Heft 3 / 1997: Alles fließt Recht im Geldstaat |
Ulrike Spangenberg | |
Diskriminierung unzureichend bestraft | |
Bereits zum dritten Mal kritisierte der Europäische Gerichtshof (EuGH)
im April die deutsche Schadensersatzregelung bei Diskriminierungen wegen
des Geschlechts im Erwerbsleben. Die Regelung des § 611 a Bürgerliches
Gesetzbuch (BGB), wonach ArbeitnehmerInnen, sofern sie eine Diskriminierung
aufgrund des Geschlechts nachweisen können, Anspruch auf Schadensersatz
in Höhe von drei Monatsgehältern haben, sei unvereinbar mit einer 1976
erlassenen EG-Richtlinie, die auf die Verwirklichung der Gleichbehandlung
von Frauen und Männern abzielt. Wie schon früher kritisierte der EuGH
das Erfordernis eines Verschuldensnachweises von ArbeitgeberInnen. Allein
der Verstoß gegen das Diskriminierungsverbot müsse für die volle Haftung
der VerursacherInnen ausreichen. Ebenso unvereinbar mit der genannten
EG-Richtlinie ist die Schadensbegrenzung auf drei Monatsgehälter.
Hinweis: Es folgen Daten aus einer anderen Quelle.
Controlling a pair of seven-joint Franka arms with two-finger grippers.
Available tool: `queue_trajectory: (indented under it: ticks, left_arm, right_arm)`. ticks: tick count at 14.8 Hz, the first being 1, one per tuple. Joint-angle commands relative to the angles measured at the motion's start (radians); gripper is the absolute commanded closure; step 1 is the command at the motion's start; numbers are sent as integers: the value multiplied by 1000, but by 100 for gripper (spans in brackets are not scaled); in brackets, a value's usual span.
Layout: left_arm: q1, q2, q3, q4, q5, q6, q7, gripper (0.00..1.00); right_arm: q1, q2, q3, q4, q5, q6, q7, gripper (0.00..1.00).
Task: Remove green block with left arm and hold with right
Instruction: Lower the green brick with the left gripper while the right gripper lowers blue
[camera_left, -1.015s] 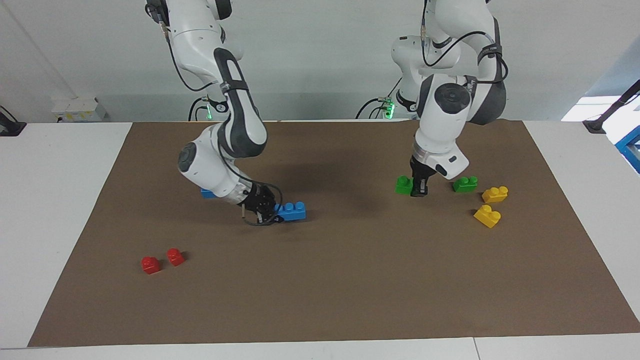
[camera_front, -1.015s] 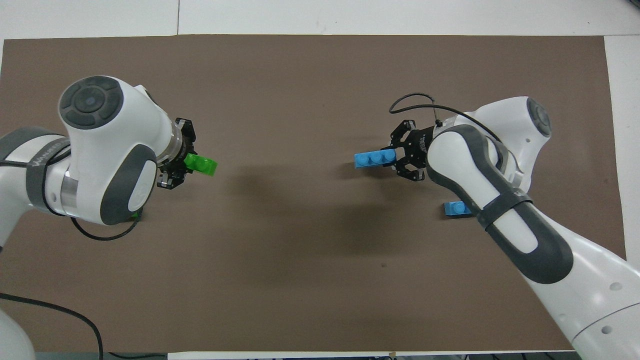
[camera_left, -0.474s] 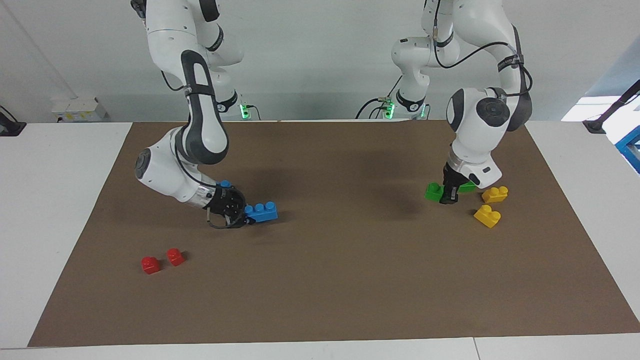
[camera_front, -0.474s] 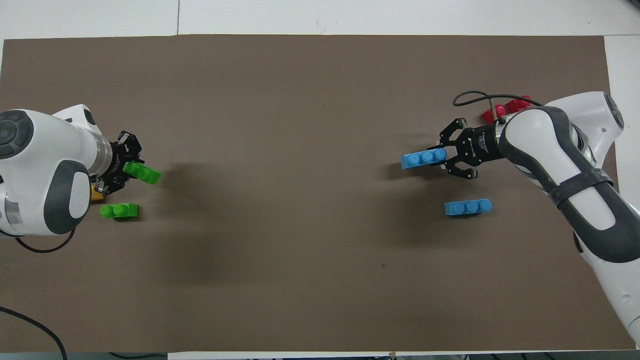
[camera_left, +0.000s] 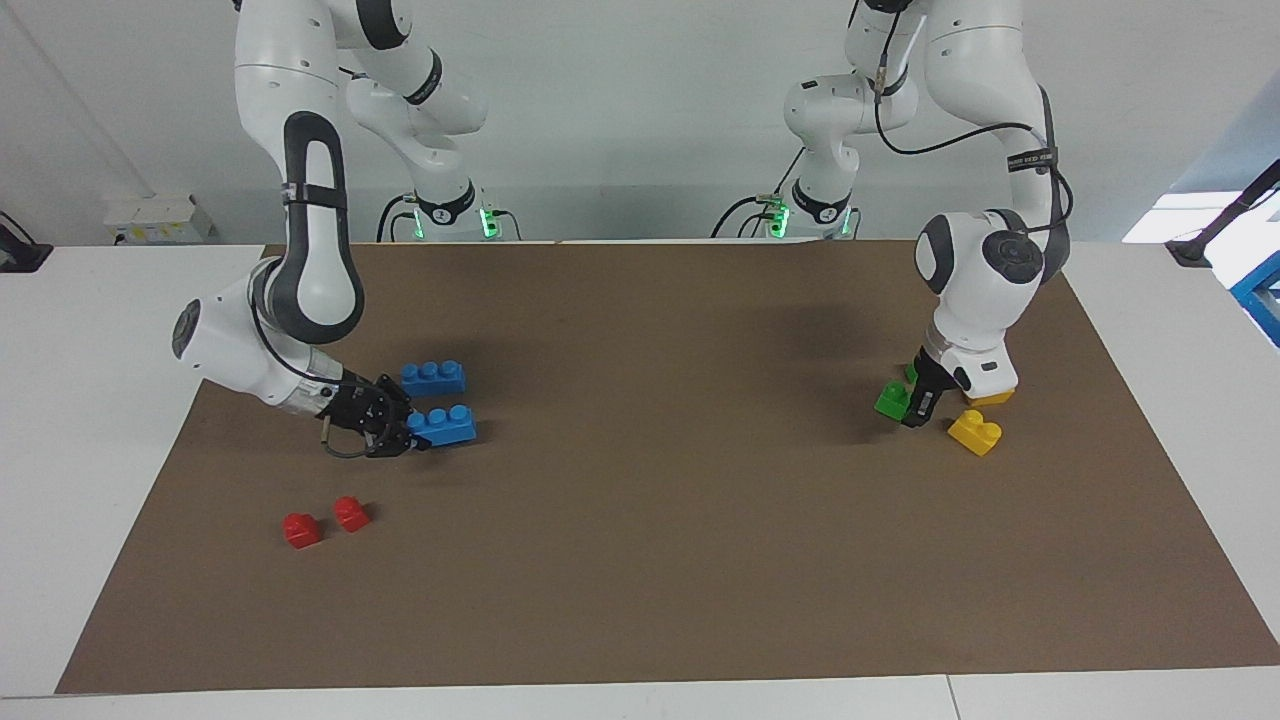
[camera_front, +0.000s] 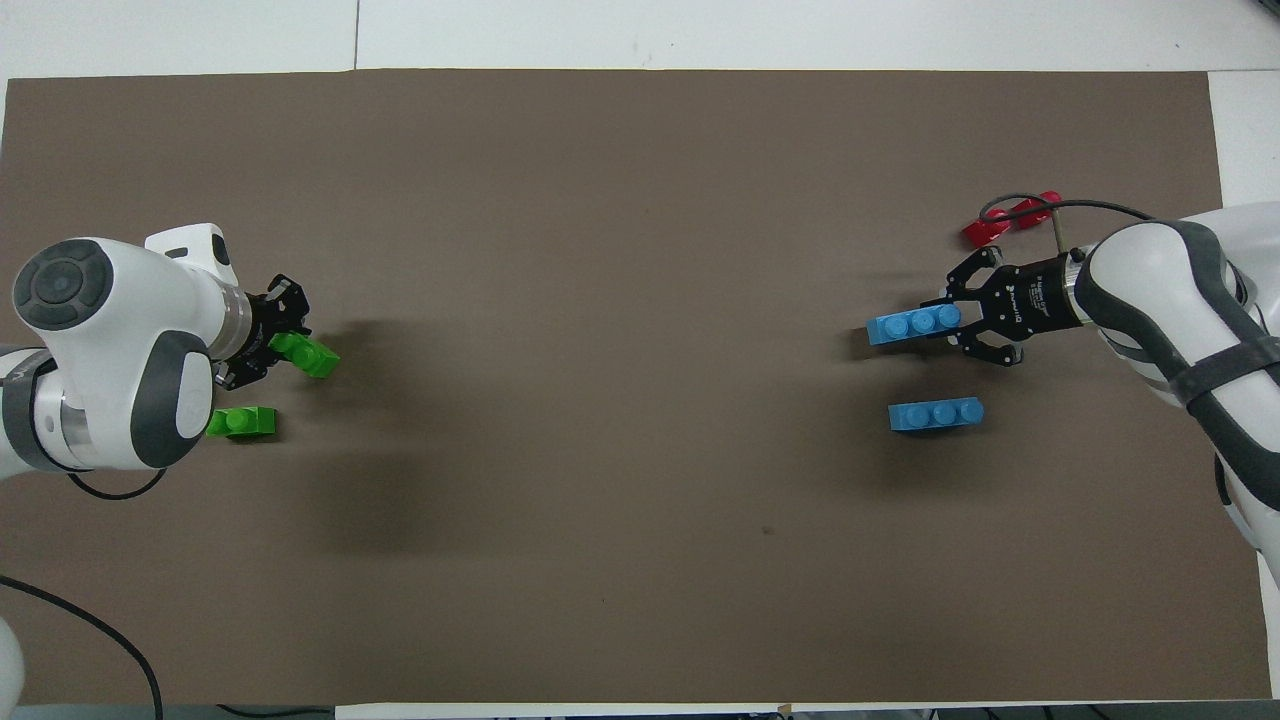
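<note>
Both arms have swung outward since a second ago.
Left gripper (camera_left: 915, 405) grasps my green block (camera_left: 891, 400) beside a yellow brick (camera_left: 975, 432); right gripper (camera_left: 400, 432) grips a blue brick (camera_left: 443, 425) over the brown mat (camera_left: 660, 560).

- Both views are bright and evenly lit, with light coming from above.
- Soft, blurred shadows of the arms fall on the brown mat (camera_left: 660, 560), darkest under each raised wrist.
- The white table (camera_left: 100, 400) and back wall look pale, with no harsh glare.
- A bright window patch shows at one upper edge of the facing view.
- Focus is sharp throughout; straight edges barely bend.
</note>
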Motion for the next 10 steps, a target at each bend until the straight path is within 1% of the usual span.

Eine
Sanktion müsse, um wirksamen Rechtsschutz zu gewährleisten, eine wirklich
abschreckende Wirkung gegenüber diskriminierenden ArbeitgeberInnen entfalten
und dem erlittenen Schaden angemessen sein. Dabei müsse unterschieden
werden zwischen BewerberInnen, die qualifizierter sind als die eingestellte
Person und solchen, die auch bei diskriminierungsfreier Auswahl die Stelle
nicht erhalten hätten. Eine Schadensbegrenzung auf drei Monatsgehälter,
die das deutsche Zivil- und Arbeitsrecht ansonsten überhaupt nicht kennt,
sei nur für letztere angemessen. Unter den gleichen Gesichtspunkten wird
auch die in § 61 b Arbeitsgerichtsgesetz festgelegte Schadensbegrenzung
auf insgesamt sechs Monatsgehälter für mehrere diskriminierte BewerberInnen
abgelehnt. Ulrike Spangenberg, Göttingen Quellen: (Urteil) RsC/180/95; (Richtlinie) 76/207/EW. taz v. 23. u. 24.04.1997; ZIP 1997, 798 ff.; Tageszeitungen v. 11.04.1997.